The problem
Count how many lines in the data hold the word "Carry", and give that number alone.

Data supplied
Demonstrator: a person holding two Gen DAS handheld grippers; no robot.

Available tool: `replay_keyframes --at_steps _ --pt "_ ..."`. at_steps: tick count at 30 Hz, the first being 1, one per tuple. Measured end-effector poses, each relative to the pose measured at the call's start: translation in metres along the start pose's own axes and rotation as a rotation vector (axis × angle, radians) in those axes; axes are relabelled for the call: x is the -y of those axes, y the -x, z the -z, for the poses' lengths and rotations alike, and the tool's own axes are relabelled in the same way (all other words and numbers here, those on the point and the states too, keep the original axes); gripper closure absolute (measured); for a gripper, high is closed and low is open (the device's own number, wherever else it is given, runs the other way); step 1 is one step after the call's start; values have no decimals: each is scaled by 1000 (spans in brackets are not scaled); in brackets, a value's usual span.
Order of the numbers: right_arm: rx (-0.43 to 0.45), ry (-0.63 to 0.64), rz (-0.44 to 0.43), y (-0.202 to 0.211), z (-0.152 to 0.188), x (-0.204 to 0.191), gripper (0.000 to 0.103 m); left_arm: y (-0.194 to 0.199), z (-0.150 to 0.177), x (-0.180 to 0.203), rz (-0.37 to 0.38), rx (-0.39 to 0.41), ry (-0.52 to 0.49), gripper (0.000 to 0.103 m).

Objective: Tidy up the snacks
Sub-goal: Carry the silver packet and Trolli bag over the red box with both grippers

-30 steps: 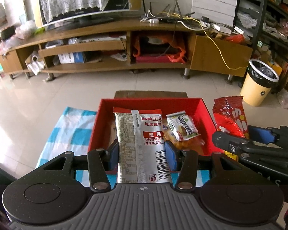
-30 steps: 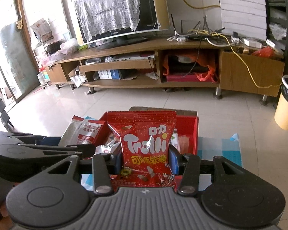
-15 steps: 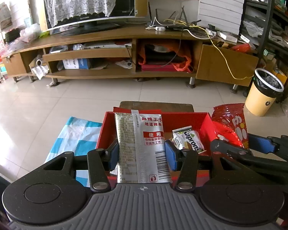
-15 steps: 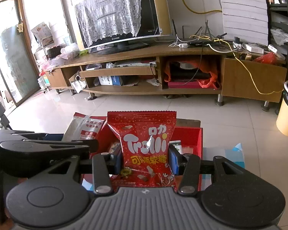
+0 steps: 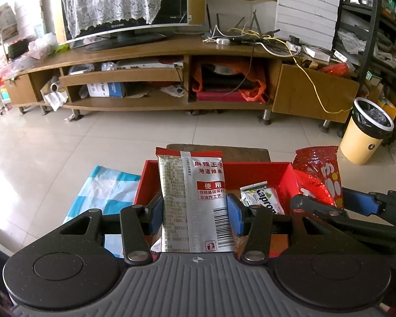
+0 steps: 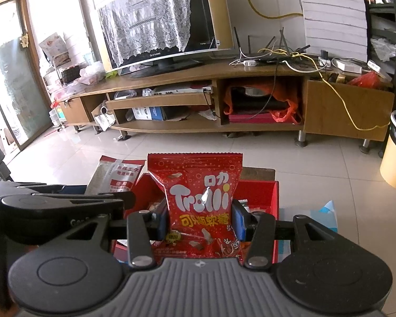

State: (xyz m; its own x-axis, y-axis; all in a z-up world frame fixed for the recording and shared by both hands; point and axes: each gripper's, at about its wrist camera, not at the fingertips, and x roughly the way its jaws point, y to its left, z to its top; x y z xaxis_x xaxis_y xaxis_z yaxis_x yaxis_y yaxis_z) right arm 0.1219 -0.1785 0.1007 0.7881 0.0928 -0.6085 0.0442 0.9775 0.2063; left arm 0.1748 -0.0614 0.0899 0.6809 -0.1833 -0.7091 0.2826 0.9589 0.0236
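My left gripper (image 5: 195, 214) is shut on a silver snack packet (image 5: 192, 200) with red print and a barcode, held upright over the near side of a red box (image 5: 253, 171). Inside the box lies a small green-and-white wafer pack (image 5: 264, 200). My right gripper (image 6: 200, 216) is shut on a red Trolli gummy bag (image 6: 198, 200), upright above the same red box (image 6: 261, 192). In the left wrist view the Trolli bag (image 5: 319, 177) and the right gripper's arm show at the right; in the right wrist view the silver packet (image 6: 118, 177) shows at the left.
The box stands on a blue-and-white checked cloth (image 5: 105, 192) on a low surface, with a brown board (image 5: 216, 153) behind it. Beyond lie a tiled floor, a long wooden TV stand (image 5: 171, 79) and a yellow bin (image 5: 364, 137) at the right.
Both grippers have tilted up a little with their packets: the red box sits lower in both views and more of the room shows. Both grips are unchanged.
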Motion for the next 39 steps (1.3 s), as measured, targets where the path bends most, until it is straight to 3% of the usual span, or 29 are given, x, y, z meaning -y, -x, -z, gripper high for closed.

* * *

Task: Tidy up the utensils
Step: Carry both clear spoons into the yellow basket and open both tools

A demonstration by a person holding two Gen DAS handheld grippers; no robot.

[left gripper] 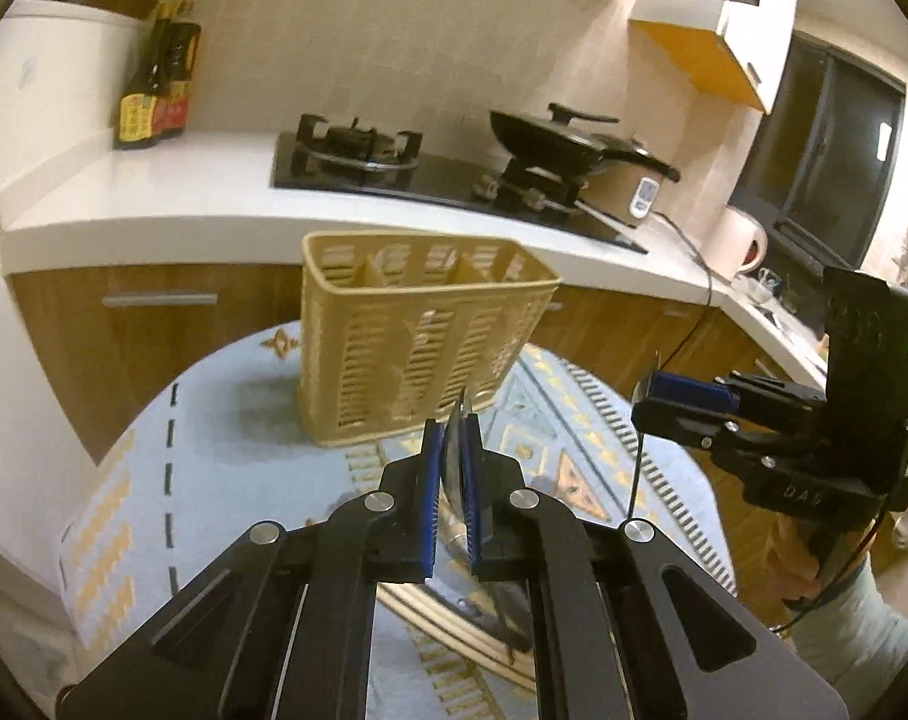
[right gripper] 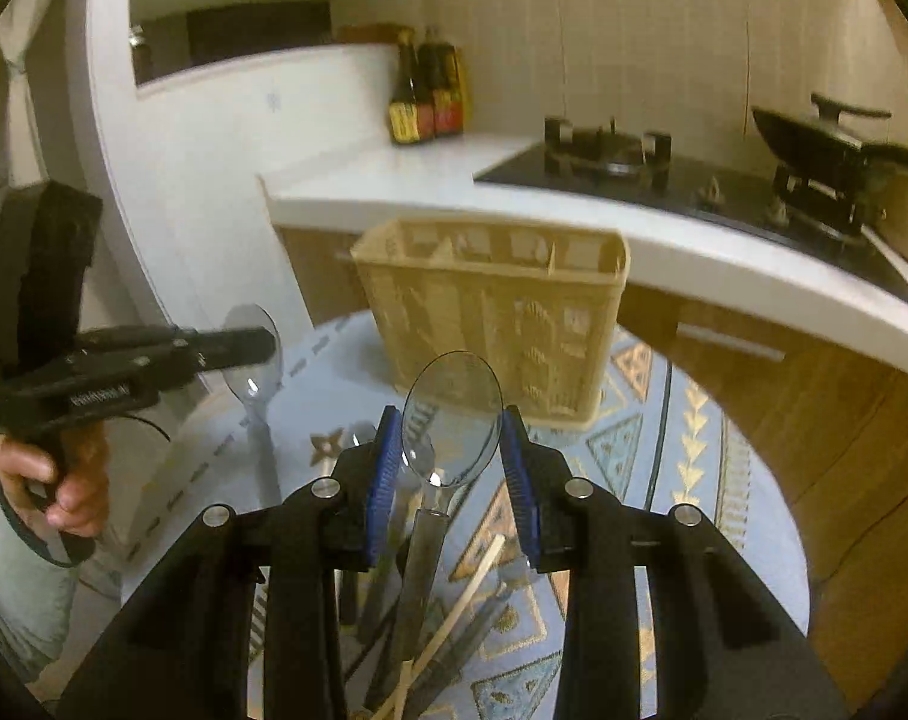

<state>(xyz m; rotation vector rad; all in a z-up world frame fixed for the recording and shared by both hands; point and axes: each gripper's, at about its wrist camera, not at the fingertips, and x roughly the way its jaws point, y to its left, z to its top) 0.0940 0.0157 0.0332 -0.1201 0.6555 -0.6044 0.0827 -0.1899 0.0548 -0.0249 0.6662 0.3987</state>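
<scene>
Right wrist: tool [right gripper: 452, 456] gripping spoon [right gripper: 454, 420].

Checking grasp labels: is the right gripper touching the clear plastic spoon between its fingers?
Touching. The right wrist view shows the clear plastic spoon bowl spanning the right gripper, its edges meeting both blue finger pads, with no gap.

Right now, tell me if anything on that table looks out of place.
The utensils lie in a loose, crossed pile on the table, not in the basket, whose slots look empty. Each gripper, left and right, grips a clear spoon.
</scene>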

Reply
2